## [ABOUT THIS EXERCISE]
The answer should consist of the full listing below, repeated exactly and free of pictures.

## [PROVIDED MATERIAL]
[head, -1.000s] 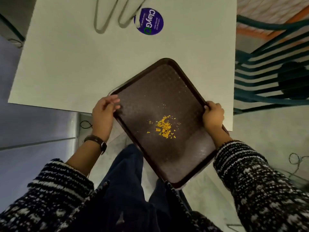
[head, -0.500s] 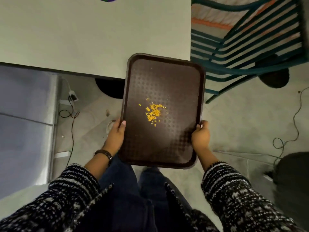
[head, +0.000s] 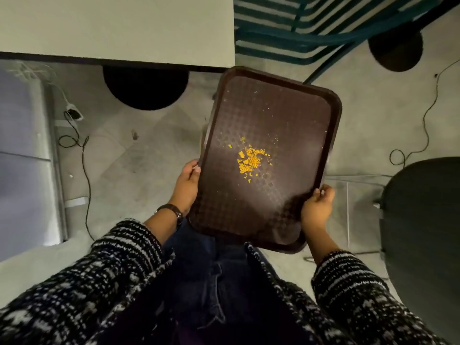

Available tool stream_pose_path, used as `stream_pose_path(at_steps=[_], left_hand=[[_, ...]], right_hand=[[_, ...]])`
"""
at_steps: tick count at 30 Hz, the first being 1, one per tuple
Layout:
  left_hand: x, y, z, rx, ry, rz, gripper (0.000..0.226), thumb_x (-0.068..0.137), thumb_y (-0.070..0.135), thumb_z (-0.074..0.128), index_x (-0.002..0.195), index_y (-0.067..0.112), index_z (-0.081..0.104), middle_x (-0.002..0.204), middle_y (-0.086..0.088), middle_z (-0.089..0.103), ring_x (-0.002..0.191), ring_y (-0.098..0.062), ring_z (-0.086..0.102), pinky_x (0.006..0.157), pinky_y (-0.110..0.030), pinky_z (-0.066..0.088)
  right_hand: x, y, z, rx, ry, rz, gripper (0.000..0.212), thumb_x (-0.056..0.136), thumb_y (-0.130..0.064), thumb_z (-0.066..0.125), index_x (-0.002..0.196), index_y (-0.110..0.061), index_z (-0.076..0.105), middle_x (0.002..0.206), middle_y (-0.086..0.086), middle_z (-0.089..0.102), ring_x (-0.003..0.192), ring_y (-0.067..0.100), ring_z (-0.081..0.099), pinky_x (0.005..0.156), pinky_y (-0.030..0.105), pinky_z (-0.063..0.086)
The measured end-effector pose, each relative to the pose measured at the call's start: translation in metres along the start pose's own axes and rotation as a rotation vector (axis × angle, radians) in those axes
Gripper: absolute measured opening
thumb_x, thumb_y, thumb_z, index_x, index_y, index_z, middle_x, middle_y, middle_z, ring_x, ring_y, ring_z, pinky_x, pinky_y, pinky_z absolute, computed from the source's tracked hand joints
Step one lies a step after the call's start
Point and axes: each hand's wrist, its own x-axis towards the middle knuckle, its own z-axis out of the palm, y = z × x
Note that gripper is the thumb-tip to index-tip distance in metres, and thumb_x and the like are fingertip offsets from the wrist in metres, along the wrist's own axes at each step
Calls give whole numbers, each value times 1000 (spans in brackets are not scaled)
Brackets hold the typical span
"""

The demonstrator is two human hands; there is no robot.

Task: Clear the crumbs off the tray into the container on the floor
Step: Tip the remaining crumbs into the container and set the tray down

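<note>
Left grip (head: 186,185) and right grip (head: 317,205) have swung tray (head: 273,108) off table (head: 124,26).

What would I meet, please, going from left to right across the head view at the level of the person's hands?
Black floor cable → left hand → orange crumbs on the tray → right hand → large dark object at the right edge.

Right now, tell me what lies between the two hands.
The head view shows the tray between the left hand and the right hand, which hold its long edges; orange crumbs lie on its middle.
</note>
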Motion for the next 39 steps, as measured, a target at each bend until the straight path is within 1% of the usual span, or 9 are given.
stream_pose_path(at_steps=[9,13,16,20,23,25,28,35,39], left_hand=[[46,3,54,68,-45,-112,34,99,23,35,131,16,45,134,-11,51,121,-26,50,105,-39,40],[57,-10,75,98,-62,-178,37,99,30,33,134,22,43,137,-7,47,123,-23,46,105,-42,39],[67,-33,95,121,10,-229,34,98,31,35,129,22,45,128,-7,53,115,-24,51,99,-40,42],[79,-76,121,70,157,-310,29,97,22,42,119,4,51,113,-13,56,101,-20,50,91,-31,41],[83,-116,129,93,234,-358,23,95,16,47,103,-1,61,102,-21,61,98,-28,56,88,-33,42],[85,-145,131,71,280,-393,27,94,14,50,109,-5,61,112,-20,63,107,-31,57,96,-35,41],[90,-180,132,93,333,-424,28,93,13,50,113,-4,61,118,-22,62,112,-35,56,92,-30,39],[102,-208,111,87,287,-473,32,95,13,46,124,3,56,127,-14,57,119,-28,52,97,-28,37],[98,-208,82,34,242,-528,34,93,13,50,126,10,55,120,-10,58,108,-22,54,96,-30,41]], right_hand=[[57,17,2,-58,31,123,26,100,-11,32,119,5,42,94,8,50,81,19,46,63,19,27],[86,36,8,-86,-31,127,27,100,-11,32,121,3,43,97,7,51,84,18,47,71,20,30],[111,56,18,-137,-90,107,26,99,-7,34,120,5,44,96,7,50,84,19,46,69,19,28],[136,80,34,-173,-182,12,17,96,1,36,104,11,47,86,14,49,77,23,46,64,27,30],[149,94,47,-208,-272,-48,12,95,3,37,99,7,48,84,15,50,74,23,47,60,22,26],[155,104,57,-228,-327,-61,14,95,4,37,102,9,48,82,11,49,74,22,47,60,20,27],[159,118,78,-241,-406,-50,14,93,6,36,99,-2,45,73,1,48,76,21,49,60,21,28],[158,127,128,-313,-514,39,14,95,0,36,89,-11,40,83,10,47,83,34,53,58,21,25],[154,112,143,-377,-584,92,22,95,-4,36,117,-1,40,88,6,47,89,27,50,73,28,36]])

## [YOUR RESPONSE]
[head, -1.000s] 
[head, -0.500s] 
[head, +0.000s] 

Available tool stream_pose_path, used as `stream_pose_path(at_steps=[_], left_hand=[[_, ...]], right_hand=[[_, ...]])`
"""
at_steps: tick count at 30 Hz, the first being 1, one per tuple
Layout:
  left_hand: x, y, z, rx, ry, rz, gripper (0.000..0.226), thumb_x (-0.068..0.137), thumb_y (-0.070..0.135), thumb_z (-0.074..0.128), index_x (-0.002..0.195), index_y (-0.067..0.112), index_z (-0.081..0.104), middle_x (-0.002..0.204), middle_y (-0.086..0.088), middle_z (-0.089..0.103), ring_x (-0.002..0.191), ring_y (-0.098..0.062), ring_z (-0.086..0.102), pinky_x (0.006..0.157), pinky_y (-0.110..0.030), pinky_z (-0.066..0.088)
  right_hand: x, y, z, rx, ry, rz, gripper (0.000..0.212), thumb_x (-0.056..0.136), thumb_y (-0.130..0.064), thumb_z (-0.066..0.125), index_x (-0.002..0.196), index_y (-0.110..0.061), index_z (-0.076..0.105), middle_x (0.002..0.206), middle_y (-0.086..0.086), middle_z (-0.089..0.102), ring_x (-0.003..0.192), ring_y (-0.067..0.100), ring_z (-0.081..0.099), pinky_x (0.005..0.156), pinky_y (-0.030..0.105), pinky_z (-0.063..0.086)
The measured end-effector pose, each relative to the pose measured at the call's start: translation in metres along the start pose's own axes and rotation as a rotation vector (axis × angle, radians) in those axes
Gripper: absolute measured opening
thumb_x, thumb_y, thumb_z, index_x, index_y, index_z, middle_x, middle_y, middle_z, ring_x, ring_y, ring_z, pinky_x, pinky_y, pinky_z absolute, computed from the source's tracked hand joints
Step one lies a step after the call's start
Point and axes: each hand's wrist, its own x-axis towards the middle knuckle, its own z-axis out of the palm, y = z × x
Note that gripper is the thumb-tip to index-tip distance in metres, and thumb_x and the like are fingertip offsets from the wrist in metres, along the wrist's own axes at each step
Calls give whole numbers, each value times 1000 (spans in brackets are not scaled)
Brackets hold the typical span
"""

The demonstrator is two human hands; there is no robot.

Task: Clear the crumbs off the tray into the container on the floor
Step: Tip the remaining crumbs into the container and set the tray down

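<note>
Left grip (head: 186,185) and right grip (head: 317,205) have swung tray (head: 273,108) off table (head: 124,26).

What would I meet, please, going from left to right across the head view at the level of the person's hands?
Black floor cable → left hand → orange crumbs on the tray → right hand → large dark object at the right edge.

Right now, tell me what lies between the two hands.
The head view shows the tray between the left hand and the right hand, which hold its long edges; orange crumbs lie on its middle.
</note>
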Motion for the next 39 steps, as measured, a target at each bend until the straight path is within 1% of the usual span, or 9 are given.
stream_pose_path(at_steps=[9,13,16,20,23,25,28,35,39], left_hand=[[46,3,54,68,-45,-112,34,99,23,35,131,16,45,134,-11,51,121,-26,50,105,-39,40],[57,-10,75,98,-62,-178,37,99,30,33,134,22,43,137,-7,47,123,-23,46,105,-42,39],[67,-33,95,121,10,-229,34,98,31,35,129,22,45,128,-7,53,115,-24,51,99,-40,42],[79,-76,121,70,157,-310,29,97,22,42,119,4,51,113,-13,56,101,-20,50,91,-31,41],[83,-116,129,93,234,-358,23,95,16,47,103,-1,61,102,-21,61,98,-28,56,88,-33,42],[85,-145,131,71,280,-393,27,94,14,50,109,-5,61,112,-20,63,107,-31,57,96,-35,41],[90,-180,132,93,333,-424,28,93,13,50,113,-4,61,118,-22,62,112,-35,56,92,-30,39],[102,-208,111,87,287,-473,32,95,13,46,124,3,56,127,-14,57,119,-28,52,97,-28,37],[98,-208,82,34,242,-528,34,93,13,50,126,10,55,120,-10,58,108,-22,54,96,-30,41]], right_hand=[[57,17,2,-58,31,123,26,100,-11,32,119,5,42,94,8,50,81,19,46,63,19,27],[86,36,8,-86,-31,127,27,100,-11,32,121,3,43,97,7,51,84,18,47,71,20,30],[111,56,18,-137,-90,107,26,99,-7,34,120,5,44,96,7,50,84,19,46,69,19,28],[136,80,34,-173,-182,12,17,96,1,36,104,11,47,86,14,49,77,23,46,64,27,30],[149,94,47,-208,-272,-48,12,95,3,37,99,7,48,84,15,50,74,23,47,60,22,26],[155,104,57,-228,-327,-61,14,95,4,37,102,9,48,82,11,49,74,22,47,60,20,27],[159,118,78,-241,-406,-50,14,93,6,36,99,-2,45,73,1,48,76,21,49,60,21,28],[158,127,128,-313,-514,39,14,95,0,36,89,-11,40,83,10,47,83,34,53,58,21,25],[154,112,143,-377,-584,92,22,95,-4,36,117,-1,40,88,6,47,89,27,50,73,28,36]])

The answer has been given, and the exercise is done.